Task to carry out: The required output is the full listing below, reproduced word for word.

Source material:
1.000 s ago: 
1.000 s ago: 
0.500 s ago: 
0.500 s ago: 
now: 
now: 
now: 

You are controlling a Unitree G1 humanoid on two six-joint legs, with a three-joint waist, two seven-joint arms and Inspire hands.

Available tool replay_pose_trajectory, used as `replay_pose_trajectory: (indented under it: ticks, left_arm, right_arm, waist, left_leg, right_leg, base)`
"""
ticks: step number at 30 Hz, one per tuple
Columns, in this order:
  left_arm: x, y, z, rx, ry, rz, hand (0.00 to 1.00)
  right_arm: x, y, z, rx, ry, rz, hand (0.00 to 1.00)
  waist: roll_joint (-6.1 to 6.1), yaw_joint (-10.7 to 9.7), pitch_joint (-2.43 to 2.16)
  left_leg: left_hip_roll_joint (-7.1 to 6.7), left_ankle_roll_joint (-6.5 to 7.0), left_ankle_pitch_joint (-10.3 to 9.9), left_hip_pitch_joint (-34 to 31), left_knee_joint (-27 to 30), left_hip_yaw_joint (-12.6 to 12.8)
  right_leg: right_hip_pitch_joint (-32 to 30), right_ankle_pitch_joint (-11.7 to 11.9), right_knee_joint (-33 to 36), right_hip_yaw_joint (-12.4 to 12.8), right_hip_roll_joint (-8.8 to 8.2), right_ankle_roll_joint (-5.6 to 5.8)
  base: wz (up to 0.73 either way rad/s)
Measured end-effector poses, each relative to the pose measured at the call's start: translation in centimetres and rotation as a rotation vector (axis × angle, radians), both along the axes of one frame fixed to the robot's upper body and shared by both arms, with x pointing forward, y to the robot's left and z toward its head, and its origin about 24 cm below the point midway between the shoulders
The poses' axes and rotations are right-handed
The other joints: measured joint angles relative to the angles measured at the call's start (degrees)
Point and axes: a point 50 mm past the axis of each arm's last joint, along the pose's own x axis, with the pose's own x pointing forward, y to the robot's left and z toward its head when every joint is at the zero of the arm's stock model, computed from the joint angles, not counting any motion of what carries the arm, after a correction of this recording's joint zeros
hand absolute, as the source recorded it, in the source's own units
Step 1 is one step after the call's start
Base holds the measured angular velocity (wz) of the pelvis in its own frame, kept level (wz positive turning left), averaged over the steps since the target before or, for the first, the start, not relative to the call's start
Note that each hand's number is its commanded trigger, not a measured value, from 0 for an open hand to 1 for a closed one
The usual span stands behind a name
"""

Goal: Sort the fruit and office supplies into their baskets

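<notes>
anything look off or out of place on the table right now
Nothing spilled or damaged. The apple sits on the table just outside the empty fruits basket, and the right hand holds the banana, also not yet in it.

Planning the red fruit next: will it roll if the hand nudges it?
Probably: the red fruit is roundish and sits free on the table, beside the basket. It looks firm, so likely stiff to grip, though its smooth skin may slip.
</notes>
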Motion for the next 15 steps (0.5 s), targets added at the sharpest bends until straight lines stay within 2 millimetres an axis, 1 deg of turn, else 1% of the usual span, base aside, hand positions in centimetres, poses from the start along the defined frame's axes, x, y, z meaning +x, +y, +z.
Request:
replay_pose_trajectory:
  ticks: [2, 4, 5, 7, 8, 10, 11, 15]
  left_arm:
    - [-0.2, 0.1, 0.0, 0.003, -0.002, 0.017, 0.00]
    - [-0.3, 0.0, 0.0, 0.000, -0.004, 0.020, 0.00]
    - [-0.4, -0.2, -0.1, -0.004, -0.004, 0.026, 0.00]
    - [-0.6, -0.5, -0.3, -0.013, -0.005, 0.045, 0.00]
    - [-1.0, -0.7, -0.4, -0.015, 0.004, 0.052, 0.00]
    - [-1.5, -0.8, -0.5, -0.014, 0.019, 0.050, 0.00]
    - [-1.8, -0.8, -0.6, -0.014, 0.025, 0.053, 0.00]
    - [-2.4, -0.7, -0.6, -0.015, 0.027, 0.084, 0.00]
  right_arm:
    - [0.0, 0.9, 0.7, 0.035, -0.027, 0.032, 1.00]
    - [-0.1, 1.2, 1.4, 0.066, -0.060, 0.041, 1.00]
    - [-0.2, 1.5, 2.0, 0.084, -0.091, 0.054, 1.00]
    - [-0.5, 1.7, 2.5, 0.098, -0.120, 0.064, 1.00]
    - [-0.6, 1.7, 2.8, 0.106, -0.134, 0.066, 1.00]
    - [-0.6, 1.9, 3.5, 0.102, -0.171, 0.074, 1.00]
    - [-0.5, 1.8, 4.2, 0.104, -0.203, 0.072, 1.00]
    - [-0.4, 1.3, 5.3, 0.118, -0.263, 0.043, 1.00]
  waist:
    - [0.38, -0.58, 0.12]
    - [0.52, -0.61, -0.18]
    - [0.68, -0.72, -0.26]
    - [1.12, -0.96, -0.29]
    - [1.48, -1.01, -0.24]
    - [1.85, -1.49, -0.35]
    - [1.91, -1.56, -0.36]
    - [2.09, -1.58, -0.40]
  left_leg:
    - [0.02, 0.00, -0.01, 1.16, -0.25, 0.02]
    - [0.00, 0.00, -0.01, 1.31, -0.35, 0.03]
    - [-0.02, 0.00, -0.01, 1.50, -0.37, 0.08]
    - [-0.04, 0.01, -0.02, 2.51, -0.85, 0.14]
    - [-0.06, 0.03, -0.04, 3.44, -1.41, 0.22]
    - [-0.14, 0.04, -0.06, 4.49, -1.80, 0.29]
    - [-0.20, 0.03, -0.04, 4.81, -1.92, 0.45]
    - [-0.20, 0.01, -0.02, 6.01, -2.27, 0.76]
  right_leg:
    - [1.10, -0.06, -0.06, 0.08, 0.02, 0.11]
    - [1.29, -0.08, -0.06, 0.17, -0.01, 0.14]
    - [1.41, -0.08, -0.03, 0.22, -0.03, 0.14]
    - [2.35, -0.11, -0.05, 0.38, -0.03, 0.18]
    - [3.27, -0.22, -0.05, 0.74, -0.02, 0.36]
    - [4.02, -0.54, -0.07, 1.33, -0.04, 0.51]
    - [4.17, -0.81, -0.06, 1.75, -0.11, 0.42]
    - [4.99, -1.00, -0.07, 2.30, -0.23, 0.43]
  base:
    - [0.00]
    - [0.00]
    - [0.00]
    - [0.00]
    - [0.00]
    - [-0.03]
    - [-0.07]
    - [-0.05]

Task output:
1.000 s ago: 
1.000 s ago: 
0.500 s ago: 
0.500 s ago: 
now: 
now: 
now: 

You are controlling a Unitree G1 humanoid on two six-joint legs, with a three-joint waist, two seven-joint arms and Inspire hands.

Available tool replay_pose_trajectory, used as `replay_pose_trajectory: (indented under it: ticks, left_arm, right_arm, waist, left_leg, right_leg, base)`
"""
ticks: step number at 30 Hz, one per tuple
Columns, in this order:
  left_arm: x, y, z, rx, ry, rz, hand (0.00 to 1.00)
  right_arm: x, y, z, rx, ry, rz, hand (0.00 to 1.00)
  waist: roll_joint (-6.1 to 6.1), yaw_joint (-10.7 to 9.7), pitch_joint (-2.43 to 2.16)
  left_leg: left_hip_roll_joint (-7.1 to 6.7), left_ankle_roll_joint (-6.5 to 7.0), left_ankle_pitch_joint (-10.3 to 9.9), left_hip_pitch_joint (-34 to 31), left_knee_joint (-27 to 30), left_hip_yaw_joint (-12.6 to 12.8)
  right_leg: right_hip_pitch_joint (-32 to 30), right_ankle_pitch_joint (-11.7 to 11.9), right_knee_joint (-33 to 36), right_hip_yaw_joint (-12.4 to 12.8), right_hip_roll_joint (-8.8 to 8.2), right_ankle_roll_joint (-5.6 to 5.8)
  base: wz (up to 0.73 either way rad/s)
Measured end-effector poses, each relative to the pose measured at the call's start: translation in centimetres and rotation as a rotation vector (axis × angle, radians), both along the axes of one frame fixed to the robot's upper body and shared by both arms, with x pointing forward, y to the robot's left and z toward its head, and its origin about 24 cm below the point midway between the shoulders
The poses' axes and rotations are right-handed
The other joints: measured joint angles relative to the angles measured at the call's start (degrees)
Point and axes: a point 50 mm past the axis of each arm's last joint, along the pose's own x axis, with the pose's own x pointing forward, y to the robot's left and z toward its head when every joint is at the zero of the arm's stock model, computed from the joint angles, not counting any motion of what carries the arm, after a correction of this recording's joint zeros
hand absolute, as the source recorded it, in the source's own units
Step 1 is one step after the call's start
Base holds the measured angular velocity (wz) of the pelvis in its own frame, kept level (wz positive turning left), averaged over the steps since the target before or, for the first, the start, not relative to the call's start
Note that each hand's number is its commanded trigger, not a measured value, from 0 for an open hand to 1 for a closed one
The usual span stands behind a name
"""

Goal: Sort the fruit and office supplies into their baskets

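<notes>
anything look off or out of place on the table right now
Nothing spilled or damaged. The apple sits on the table just outside the empty fruits basket, and the right hand holds the banana, also not yet in it.

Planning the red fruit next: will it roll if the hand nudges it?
Probably: the red fruit is roundish and sits free on the table, beside the basket. It looks firm, so likely stiff to grip, though its smooth skin may slip.
</notes>
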Motion for the next 15 steps (0.5 s), targets added at the sharpest bends until straight lines stay within 2 millimetres an axis, 1 deg of turn, else 1% of the usual span, base aside, hand positions in centimetres, poses from the start along the defined frame's axes, x, y, z meaning +x, +y, +z.
Request:
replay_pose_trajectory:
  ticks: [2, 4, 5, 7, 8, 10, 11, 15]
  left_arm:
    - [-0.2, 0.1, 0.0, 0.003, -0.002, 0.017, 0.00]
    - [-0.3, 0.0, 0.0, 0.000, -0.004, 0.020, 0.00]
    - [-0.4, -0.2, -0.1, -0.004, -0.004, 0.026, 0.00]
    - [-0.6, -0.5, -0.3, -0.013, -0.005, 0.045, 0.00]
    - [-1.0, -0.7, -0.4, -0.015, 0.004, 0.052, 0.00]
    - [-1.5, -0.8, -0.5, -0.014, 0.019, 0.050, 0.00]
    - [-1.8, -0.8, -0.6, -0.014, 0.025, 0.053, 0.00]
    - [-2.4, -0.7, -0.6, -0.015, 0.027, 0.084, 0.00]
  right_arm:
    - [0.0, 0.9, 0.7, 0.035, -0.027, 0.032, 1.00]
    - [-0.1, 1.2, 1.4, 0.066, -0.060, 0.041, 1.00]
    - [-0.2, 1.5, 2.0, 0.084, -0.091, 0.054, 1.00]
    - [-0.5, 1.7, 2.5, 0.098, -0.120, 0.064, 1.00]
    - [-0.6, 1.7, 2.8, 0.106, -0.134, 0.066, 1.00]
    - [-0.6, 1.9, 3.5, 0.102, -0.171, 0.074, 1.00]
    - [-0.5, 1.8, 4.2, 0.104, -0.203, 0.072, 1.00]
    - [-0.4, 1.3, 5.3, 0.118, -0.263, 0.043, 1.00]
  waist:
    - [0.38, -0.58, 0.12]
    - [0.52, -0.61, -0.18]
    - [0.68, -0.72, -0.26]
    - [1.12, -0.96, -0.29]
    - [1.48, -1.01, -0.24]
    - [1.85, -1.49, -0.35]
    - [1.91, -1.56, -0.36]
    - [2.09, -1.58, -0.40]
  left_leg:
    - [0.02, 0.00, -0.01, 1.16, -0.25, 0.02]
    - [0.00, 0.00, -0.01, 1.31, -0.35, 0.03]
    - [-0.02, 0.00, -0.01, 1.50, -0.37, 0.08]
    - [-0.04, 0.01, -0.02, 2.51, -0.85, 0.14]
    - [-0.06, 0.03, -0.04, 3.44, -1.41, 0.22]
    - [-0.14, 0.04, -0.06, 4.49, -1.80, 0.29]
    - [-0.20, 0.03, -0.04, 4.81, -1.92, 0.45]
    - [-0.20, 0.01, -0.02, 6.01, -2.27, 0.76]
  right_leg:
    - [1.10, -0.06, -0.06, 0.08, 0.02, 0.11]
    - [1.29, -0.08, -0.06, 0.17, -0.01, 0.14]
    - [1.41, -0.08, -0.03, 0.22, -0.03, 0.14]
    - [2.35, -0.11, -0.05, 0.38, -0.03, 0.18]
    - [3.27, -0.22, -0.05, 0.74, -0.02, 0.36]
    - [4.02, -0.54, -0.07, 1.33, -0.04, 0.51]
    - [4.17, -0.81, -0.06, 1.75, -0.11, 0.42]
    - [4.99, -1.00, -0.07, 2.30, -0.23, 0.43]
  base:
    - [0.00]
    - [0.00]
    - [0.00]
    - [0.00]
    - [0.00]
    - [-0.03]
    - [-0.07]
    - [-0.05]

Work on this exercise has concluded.